• ABOUT THIS EXERCISE:
Answer with the number of lines in the listing below that contain the word "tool", and nothing else.

• MATERIAL FOR THE TASK:
--*--

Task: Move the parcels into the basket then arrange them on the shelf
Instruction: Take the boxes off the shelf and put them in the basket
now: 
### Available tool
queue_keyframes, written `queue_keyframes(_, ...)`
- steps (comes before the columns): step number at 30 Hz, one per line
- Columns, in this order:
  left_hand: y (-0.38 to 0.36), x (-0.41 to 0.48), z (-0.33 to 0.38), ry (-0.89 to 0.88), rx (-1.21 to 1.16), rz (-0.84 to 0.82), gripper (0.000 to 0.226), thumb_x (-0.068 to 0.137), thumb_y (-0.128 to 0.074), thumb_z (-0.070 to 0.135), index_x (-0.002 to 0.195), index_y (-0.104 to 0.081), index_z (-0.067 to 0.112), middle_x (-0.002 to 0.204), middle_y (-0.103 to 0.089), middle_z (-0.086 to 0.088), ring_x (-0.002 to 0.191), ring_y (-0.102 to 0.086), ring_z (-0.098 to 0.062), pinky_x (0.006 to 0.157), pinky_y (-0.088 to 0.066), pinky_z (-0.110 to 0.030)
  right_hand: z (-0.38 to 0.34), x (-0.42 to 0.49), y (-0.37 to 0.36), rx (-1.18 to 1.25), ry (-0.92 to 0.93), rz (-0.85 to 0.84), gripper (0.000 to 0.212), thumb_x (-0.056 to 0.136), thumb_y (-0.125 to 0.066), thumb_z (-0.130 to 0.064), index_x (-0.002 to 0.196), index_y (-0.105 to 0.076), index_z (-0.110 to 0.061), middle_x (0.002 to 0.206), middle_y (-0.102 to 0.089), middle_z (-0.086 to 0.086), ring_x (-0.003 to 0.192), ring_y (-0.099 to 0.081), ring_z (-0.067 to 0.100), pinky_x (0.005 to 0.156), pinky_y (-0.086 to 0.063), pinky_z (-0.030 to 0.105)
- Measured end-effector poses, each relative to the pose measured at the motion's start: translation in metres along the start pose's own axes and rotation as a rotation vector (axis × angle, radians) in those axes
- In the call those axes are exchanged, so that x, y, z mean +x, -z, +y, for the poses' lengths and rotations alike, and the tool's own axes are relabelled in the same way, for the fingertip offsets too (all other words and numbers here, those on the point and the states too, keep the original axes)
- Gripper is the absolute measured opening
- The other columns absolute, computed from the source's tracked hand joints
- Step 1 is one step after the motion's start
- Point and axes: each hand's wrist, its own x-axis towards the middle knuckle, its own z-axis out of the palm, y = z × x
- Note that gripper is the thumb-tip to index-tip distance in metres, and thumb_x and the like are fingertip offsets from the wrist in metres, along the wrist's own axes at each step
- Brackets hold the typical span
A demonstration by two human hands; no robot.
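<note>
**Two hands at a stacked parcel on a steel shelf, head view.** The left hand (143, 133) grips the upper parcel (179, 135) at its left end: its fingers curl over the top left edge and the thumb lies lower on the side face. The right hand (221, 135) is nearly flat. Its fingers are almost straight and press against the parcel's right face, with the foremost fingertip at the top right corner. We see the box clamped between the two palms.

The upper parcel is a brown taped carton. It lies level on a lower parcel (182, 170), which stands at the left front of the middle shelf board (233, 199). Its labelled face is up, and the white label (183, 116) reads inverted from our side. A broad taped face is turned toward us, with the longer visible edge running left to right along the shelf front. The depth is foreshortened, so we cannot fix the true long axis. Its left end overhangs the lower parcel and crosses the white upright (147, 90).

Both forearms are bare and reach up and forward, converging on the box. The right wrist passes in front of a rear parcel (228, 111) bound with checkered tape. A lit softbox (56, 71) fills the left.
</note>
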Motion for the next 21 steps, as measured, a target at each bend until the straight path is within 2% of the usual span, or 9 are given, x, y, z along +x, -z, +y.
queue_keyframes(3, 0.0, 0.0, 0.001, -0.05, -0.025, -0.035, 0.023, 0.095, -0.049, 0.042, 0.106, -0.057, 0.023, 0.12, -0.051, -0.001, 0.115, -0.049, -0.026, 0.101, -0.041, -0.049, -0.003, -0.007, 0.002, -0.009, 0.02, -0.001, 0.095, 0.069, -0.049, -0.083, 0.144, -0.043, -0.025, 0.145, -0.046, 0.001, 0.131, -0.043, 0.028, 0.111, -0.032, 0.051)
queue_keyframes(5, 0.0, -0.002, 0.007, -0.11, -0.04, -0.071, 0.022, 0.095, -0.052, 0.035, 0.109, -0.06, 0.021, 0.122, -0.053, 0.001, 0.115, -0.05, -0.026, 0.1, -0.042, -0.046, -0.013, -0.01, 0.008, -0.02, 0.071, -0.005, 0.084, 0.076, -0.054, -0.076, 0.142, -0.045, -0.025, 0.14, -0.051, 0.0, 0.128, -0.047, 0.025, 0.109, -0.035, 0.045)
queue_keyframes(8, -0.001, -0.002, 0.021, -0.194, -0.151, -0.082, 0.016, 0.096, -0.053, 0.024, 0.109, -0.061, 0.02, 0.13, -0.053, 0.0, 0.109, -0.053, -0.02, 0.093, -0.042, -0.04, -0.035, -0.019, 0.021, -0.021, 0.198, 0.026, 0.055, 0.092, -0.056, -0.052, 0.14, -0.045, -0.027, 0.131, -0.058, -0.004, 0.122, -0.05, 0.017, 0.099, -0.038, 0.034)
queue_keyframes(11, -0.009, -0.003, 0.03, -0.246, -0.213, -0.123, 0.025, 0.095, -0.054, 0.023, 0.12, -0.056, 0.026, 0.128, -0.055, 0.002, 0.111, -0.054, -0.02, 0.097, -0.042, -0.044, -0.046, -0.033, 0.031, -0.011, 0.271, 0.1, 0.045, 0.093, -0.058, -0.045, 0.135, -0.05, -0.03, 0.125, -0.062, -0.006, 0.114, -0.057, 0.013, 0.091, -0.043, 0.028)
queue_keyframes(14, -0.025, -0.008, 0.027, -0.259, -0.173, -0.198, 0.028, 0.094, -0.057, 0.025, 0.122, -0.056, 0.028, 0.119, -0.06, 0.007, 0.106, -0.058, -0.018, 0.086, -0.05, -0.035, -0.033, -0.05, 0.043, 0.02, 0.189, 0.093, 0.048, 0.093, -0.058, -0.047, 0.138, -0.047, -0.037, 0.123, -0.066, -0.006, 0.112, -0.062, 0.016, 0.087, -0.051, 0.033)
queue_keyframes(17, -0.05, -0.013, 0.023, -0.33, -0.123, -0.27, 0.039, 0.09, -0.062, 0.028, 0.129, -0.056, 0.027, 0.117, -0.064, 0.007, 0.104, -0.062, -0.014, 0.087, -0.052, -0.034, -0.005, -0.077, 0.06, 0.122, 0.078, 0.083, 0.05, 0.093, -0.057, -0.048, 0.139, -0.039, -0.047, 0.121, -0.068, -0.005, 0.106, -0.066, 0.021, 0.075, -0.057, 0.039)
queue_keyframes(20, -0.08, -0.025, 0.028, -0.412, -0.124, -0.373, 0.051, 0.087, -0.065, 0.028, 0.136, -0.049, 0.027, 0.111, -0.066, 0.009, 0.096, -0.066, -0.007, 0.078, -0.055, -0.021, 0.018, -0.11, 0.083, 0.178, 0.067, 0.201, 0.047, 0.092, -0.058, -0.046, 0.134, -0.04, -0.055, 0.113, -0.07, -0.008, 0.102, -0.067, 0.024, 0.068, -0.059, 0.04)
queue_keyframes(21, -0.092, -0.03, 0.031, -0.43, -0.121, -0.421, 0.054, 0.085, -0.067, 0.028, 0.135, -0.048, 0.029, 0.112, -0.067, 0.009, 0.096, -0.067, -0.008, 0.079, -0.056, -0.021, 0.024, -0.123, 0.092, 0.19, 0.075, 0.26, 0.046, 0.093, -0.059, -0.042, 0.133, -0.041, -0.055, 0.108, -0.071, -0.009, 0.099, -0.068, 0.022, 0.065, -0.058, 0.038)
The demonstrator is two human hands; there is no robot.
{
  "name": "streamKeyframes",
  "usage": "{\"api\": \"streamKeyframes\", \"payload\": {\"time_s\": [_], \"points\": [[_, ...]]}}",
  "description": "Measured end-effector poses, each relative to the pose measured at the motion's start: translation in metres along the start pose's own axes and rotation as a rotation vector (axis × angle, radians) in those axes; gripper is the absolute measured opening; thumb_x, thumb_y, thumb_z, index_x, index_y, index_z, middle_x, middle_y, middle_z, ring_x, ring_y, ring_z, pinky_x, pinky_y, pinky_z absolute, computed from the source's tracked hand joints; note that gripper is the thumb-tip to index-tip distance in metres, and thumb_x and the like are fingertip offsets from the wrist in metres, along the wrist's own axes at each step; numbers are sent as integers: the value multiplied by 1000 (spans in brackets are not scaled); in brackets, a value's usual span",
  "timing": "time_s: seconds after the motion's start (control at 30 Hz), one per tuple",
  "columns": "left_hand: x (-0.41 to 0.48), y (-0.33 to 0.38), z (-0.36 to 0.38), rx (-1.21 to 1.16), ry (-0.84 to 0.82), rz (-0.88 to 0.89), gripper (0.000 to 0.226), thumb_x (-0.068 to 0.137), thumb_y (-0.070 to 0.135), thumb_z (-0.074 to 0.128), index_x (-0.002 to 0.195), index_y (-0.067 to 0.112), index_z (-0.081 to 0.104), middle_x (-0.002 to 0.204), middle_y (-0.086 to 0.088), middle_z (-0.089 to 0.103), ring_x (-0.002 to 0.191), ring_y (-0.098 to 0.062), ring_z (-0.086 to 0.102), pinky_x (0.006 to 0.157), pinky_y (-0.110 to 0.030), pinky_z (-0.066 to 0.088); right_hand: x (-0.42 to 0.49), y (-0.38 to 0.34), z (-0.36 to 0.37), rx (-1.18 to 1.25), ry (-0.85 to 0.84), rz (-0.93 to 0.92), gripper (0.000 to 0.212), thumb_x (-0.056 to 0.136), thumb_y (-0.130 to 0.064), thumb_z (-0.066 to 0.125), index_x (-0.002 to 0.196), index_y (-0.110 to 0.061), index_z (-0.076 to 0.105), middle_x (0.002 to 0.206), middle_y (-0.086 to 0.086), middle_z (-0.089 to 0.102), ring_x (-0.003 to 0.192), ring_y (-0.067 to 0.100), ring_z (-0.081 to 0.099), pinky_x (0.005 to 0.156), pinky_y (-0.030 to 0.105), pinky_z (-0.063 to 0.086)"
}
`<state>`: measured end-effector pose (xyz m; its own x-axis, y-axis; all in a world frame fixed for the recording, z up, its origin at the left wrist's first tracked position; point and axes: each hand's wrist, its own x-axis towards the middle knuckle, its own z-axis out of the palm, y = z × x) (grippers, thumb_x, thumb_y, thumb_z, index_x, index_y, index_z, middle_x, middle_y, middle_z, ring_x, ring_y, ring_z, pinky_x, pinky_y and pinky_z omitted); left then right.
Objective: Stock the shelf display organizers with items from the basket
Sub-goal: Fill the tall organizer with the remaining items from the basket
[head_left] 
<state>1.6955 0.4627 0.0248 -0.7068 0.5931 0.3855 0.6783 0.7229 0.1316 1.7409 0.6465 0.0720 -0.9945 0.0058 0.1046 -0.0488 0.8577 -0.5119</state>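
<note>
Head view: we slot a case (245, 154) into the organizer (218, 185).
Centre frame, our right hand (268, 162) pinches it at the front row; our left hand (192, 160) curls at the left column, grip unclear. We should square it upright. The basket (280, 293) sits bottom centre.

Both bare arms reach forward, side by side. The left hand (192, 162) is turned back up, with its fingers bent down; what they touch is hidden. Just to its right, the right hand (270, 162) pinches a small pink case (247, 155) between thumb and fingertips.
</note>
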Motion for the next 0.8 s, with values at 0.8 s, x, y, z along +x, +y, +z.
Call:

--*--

• SOLUTION TO THIS TASK:
2